PROBLEM TO SOLVE => Print out the records in full, keeping each word unchanged.
□ □ □ □ □
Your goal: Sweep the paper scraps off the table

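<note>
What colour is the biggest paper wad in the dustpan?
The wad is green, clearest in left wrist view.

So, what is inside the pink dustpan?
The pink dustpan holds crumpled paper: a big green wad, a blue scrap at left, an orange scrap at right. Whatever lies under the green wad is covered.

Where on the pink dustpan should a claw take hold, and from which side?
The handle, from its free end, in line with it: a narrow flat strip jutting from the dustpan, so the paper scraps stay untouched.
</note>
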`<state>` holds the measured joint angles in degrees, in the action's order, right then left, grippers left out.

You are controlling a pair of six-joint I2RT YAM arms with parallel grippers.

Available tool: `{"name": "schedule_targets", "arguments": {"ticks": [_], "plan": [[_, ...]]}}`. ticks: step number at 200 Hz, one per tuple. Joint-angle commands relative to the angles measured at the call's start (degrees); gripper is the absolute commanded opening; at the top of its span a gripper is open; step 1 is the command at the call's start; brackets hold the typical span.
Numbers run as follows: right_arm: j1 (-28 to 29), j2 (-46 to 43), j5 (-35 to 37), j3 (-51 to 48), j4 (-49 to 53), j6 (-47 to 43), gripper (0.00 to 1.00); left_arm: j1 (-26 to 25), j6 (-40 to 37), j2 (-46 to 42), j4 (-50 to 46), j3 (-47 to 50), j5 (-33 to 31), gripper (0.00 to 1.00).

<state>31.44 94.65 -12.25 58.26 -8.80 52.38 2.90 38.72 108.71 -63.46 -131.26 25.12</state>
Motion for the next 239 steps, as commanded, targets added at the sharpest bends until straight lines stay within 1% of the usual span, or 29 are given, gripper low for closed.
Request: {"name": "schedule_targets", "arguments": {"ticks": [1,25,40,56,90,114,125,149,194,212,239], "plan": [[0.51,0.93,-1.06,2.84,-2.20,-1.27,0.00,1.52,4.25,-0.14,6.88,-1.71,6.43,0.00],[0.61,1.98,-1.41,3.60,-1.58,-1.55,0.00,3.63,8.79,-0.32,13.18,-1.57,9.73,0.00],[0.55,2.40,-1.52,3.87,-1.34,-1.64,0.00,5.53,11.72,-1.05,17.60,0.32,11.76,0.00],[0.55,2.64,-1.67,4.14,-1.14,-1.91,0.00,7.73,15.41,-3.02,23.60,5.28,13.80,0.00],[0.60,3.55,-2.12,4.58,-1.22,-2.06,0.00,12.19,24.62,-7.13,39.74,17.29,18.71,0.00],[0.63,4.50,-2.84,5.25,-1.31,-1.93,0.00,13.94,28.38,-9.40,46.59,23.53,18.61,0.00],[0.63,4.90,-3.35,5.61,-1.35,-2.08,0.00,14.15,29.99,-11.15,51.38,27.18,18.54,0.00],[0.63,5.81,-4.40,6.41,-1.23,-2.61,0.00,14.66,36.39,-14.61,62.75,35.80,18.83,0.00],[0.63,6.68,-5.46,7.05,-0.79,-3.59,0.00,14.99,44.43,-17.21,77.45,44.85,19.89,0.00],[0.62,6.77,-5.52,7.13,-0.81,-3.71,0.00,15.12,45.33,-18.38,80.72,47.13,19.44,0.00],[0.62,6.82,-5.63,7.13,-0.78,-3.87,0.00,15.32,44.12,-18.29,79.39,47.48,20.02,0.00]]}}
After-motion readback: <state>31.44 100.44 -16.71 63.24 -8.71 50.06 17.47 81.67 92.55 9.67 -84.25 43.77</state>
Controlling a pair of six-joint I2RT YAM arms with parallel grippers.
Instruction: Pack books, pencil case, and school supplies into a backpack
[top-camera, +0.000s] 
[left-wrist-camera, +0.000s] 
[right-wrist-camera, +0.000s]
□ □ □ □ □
ANSWER BELOW =>
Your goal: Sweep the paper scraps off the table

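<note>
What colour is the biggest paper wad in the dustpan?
The wad is green, clearest in left wrist view.

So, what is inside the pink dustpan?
The pink dustpan holds crumpled paper: a big green wad, a blue scrap at left, an orange scrap at right. Whatever lies under the green wad is covered.

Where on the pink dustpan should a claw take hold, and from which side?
The handle, from its free end, in line with it: a narrow flat strip jutting from the dustpan, so the paper scraps stay untouched.
</note>
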`<state>` holds the measured joint angles in degrees, in the action's order, right then left, grippers left out.

You are controlling a pair of six-joint I2RT YAM arms with parallel grippers.

Available tool: `{"name": "schedule_targets", "arguments": {"ticks": [_], "plan": [[_, ...]]}}`. ticks: step number at 200 Hz, one per tuple. Joint-angle commands relative to the angles measured at the call's start (degrees); gripper is the absolute commanded opening; at the top of its span a gripper is open; step 1 is the command at the call's start; brackets hold the typical span.
Numbers run as follows: right_arm: j1 (-28 to 29), j2 (-46 to 43), j5 (-35 to 37), j3 (-51 to 48), j4 (-49 to 53), j6 (-47 to 43), gripper (0.00 to 1.00); left_arm: j1 (-26 to 25), j6 (-40 to 37), j2 (-46 to 42), j4 (-50 to 46), j3 (-47 to 50), j5 (-33 to 31), gripper (0.00 to 1.00).

<state>31.44 94.65 -12.25 58.26 -8.80 52.38 2.90 38.72 108.71 -63.46 -131.26 25.12</state>
Motion for the next 239 steps, as commanded, targets added at the sharpest bends until straight lines stay within 1% of the usual span, or 29 are given, gripper low for closed.
Request: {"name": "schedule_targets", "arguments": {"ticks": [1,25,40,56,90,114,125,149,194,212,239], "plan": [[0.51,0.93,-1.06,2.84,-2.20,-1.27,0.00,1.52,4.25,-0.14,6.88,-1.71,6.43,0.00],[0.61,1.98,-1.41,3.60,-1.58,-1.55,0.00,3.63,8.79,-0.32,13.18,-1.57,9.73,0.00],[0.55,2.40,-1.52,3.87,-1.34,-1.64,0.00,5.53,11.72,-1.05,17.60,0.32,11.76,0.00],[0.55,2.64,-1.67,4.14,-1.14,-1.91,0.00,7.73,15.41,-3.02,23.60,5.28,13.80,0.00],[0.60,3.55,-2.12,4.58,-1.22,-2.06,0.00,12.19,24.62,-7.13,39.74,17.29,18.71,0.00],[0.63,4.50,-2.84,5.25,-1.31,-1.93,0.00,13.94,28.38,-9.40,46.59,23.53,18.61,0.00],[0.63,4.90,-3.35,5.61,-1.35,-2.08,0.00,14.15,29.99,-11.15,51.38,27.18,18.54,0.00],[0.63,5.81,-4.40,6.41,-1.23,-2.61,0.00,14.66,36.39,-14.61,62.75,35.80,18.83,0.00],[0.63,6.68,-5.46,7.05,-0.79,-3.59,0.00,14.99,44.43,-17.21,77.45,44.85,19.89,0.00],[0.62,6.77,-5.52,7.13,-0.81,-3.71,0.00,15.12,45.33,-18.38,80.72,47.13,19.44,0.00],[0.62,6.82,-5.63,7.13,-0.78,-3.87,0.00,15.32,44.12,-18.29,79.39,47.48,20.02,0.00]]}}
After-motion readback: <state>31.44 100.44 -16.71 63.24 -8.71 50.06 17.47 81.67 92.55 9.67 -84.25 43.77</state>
Controlling a pair of six-joint I2RT YAM arms with parallel grippers.
Instruction: Pack books, pencil case, and school supplies into a backpack
[top-camera, +0.000s] 
[left-wrist-camera, +0.000s] 
[right-wrist-camera, +0.000s]

Nothing else belongs in this output.